There was also the view point that such a program was only useful for executives in Utilities companies and field technicians could not adequately adopt the policy due to the nature of the tasks they perform each day. To dilute such a problem, one suggestion was that personal devices be used in conjunction with a company device through the same network.

  • Change Management. This will always be an important topic as new solutions must continually be “sold” to users so that they understand and value the benefits. One customer gave personal insight when they publically published their crew metrics after their mobile workforce management roll out. This created a positive change in the behavior of the crews because they did not want to find themselves at the bottom of the leader board.

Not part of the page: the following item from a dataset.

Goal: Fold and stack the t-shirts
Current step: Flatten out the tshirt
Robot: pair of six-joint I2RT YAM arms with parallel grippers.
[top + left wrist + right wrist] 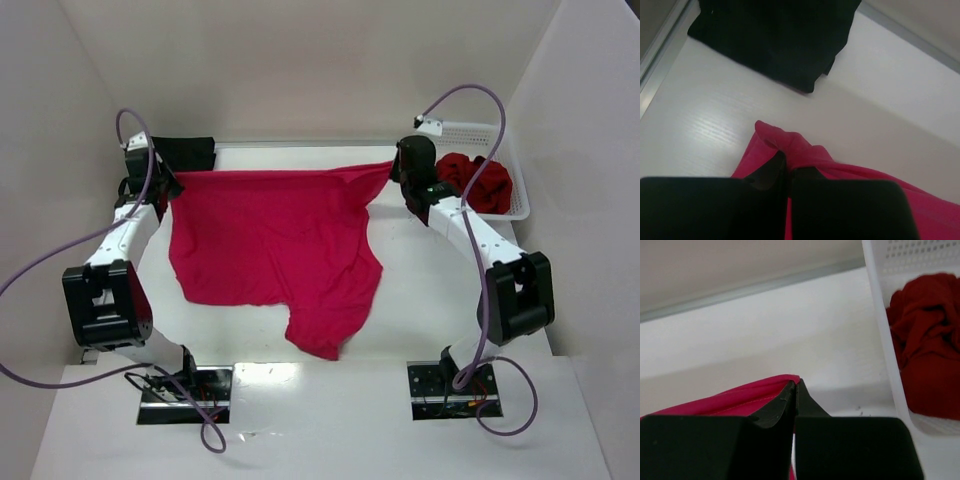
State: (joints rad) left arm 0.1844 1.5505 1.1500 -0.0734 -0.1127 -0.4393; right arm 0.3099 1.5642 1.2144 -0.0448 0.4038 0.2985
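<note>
Table [420, 280] | left gripper [783, 157], right gripper [795, 387] pinch pink shirt [270, 240] (black shirt [775, 40] cropped)

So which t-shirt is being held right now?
The crimson-pink t-shirt, with both arms' jaws shut on its far corners. The black t-shirt lies unheld at the far left; the dark red t-shirt sits crumpled in the white basket.

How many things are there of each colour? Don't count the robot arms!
Bright pink shirt: 1
Black shirt: 1
Dark red cloth heap: 1 (it may be more than one shirt, I cannot tell)
White basket: 1
Total: 4
</note>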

  • MobileAPI – SOA addresses the needs of corporate information system integration and the management of system of records, however apps and APIs are needed to meet today’s challenge to interconnect corporate information systems where we are seeing a rapid growth in mobile devices and multiple operating systems. There were sideline discussion covering the roles APIs and SOA play inside the enterprise and how the growing mobile and apps economy is at the heart of a transformation from SOA-based architectures to APIs.  The design thinking is REST because REST is an architectural style, it allows for a lot of flexibly and agility to enterprise. Because of that flexibility, agility and freedom of structure, there is also a big appetite for design best practices.  The consensus in the group was that it was imperative to get the architecture right first time and then all future app development becomes feasible.  We are heading towards a future where companies will have up to 40 internal apps, the discussion considered how to create a sustainable and flexible architecture to meet business needs today and in the future. 

As mobile technology evolves each day, organizations are compelled to consider how they will develop and execute a strategy as appropriate to their business. This workshop enabled executives in Utilities companies to discuss the nuances of such a strategy in an informative and helpful environment. The workshop was a great way to connect with colleagues and share experiences.